> [Assignment]
Below are the records; copy each line in them that holds the word "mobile".

> [Supplied records]
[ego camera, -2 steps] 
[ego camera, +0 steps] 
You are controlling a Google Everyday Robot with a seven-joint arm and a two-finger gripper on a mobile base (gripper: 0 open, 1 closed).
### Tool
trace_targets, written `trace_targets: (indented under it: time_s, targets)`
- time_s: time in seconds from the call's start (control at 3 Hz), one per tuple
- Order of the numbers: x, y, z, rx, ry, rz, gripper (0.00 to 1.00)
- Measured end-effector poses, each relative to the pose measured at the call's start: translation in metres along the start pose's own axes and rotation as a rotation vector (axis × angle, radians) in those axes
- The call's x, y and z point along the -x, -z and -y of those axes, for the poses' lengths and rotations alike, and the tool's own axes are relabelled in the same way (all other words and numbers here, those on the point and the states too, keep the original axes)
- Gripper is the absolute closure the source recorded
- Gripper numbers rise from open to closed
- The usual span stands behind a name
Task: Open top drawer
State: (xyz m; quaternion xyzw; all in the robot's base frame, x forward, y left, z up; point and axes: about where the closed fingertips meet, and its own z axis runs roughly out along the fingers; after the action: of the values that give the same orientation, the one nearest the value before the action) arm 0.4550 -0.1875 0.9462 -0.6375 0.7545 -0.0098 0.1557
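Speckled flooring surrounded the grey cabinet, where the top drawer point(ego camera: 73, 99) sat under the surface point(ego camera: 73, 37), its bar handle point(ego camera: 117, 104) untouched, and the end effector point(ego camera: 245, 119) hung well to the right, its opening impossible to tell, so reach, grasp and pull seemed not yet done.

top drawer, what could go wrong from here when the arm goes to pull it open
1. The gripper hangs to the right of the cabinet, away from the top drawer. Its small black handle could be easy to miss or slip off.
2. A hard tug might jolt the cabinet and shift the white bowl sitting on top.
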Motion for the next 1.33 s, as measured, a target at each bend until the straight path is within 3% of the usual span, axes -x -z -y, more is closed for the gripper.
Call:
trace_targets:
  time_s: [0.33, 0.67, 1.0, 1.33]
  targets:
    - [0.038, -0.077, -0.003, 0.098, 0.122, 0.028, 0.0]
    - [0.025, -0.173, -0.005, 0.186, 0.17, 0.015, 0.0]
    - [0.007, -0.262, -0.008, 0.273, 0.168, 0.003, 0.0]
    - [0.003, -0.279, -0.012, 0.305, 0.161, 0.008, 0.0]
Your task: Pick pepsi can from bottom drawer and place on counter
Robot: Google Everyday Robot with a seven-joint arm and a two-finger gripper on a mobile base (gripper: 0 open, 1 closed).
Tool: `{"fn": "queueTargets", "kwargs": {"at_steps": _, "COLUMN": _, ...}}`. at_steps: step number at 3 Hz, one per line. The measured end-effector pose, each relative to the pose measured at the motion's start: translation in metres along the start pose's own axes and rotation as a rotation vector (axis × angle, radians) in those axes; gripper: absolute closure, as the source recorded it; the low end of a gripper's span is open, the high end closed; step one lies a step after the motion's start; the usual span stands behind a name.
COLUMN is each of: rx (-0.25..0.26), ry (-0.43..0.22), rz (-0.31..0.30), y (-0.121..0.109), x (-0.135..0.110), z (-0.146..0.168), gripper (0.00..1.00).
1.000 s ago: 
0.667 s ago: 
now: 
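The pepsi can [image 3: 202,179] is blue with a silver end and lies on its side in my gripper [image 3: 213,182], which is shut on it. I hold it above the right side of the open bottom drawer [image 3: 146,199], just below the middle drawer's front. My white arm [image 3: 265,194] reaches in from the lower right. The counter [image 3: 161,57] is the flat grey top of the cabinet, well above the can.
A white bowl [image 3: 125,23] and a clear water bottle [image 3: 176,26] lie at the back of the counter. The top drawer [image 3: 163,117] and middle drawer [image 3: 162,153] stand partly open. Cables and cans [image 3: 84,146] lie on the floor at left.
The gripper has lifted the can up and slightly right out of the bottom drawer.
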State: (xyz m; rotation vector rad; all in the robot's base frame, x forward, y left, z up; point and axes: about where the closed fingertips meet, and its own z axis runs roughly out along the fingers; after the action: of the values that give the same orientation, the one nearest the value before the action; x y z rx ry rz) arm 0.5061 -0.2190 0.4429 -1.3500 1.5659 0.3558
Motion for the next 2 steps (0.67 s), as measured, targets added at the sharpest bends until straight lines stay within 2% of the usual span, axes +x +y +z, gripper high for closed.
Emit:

> [Your solution]
You are controlling a Google Everyday Robot with a seven-joint arm and a two-finger gripper on a mobile base (gripper: 0 open, 1 closed).
Robot: Google Everyday Robot with a seven-joint arm and a two-finger gripper on a mobile base (gripper: 0 open, 1 closed).

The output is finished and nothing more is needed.